In mediation it slows down a difficult conversation. When we are able to listen - and truly hear another - we have a chance to begin to understand, resolve our differences and find a way forward.

And above all it takes courage to be willing to listen. Not interpret, or ‘here’s my version of what you said’, not counsel with advice or detective-style evidence gathering, but truly hear and register what is true for the other. We can all do this: be like a mirror; reflect back what we actually heard, check we have understood someone else’s reality. 

After all, as Thomas Gordon outlines, there are many, many potential blocks to listening. There’ll be facts we’re assuming or ‘mind-reading’, let alone the numerous distractions we suffer if our own needs are going unmet. And much depends on the context, the content, and any misfiring expectations that there may be. No wonder we find it so difficult: its amazing any of us get on at all! 

On the train home after teaching a course on ‘Listening & Responding',(!) for charity volunteers, I was distracted by the two people in the next set of seats. I registered the woman manager saying the same thing intensely, a couple of times: it started to bug me. Long day with a very early start and patience had run out clearly. 

It transpired that her colleague had missed an action that severely affected her workload. ‘Its not a big deal…’(it obviously was) 'but it means I’m really going to be under pressure…’ He kept reiterating how they’d manage, but she continued to repeat the issue over and over and over, all the way from Cambridge to London and yet again as they left the train. 

At first in my post-course tiredness I was irritated, but then ‘woke up’, bless me: its because she hasn't yet felt heard by him.
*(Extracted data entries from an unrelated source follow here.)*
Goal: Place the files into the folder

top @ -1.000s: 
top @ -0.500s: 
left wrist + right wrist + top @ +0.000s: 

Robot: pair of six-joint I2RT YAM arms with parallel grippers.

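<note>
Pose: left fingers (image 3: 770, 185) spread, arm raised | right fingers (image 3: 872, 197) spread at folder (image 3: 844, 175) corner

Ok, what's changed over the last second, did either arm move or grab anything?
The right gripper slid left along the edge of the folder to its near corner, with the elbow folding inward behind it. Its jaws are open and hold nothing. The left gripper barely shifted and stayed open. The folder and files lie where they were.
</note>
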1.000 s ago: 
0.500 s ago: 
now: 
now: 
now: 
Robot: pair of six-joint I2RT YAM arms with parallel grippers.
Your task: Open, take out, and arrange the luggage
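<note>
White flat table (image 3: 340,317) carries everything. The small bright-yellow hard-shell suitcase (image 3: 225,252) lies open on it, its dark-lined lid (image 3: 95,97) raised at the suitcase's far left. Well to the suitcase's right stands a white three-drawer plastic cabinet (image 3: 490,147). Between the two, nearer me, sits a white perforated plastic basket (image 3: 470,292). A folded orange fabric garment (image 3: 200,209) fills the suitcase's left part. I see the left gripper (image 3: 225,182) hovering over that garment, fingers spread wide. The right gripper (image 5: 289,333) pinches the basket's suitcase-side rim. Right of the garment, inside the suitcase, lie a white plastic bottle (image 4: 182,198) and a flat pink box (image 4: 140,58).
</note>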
Had her colleague not brushed away her complaints with the 'fix' but REALLY acknowledged the effect of his actions, heard her frustration and showed understanding, she may have then been able to register and let it go: she might not have repeated a virtually identical sentence, a dozen times. 

I know for myself that I can give my best listening when wearing my professional mediation or coaching hats, and then fall off the active listening wagon miserably with a friend or family member. It is so dependent on fielding any of the obstacles above; and sometimes history really does get in the way. I’m learning all the time and awareness is key. If I know I might get a button pushed, and if I remember, I can do my imperfect best to prepare for that. 

The thing I really love about the art of listening without prejudice, it that it truly simplifies life. All we need to do, is to utterly, impeccably, pay attention. And when we do, it will still be imperfect. But a willingness to really be still, in body and mind and hear what the other person is saying, is all. To rein attention back from all obvious distractions and invite them to ‘So, tell me…’.
Being heard. Feeling understood. A sense of acceptance maybe, relief. We don't need to pay for it, we can ask for it. And it works. I have several relationships where we exchange this sort of listening, as and when. We might summarise with only the ‘headlines’ instead of reflect all we heard, but that works too. 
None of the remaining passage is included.